Dataset content START
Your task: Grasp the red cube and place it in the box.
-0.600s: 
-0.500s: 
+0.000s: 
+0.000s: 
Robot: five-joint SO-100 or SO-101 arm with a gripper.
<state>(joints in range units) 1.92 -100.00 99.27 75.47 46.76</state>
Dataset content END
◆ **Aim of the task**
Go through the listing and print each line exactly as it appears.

◆ **Response below**
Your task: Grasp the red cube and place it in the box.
-0.600s: 
-0.500s: 
+0.000s: 
+0.000s: 
Robot: five-joint SO-100 or SO-101 arm with a gripper.
<state>(joints in range units) 1.92 -100.00 99.27 75.47 46.76</state>

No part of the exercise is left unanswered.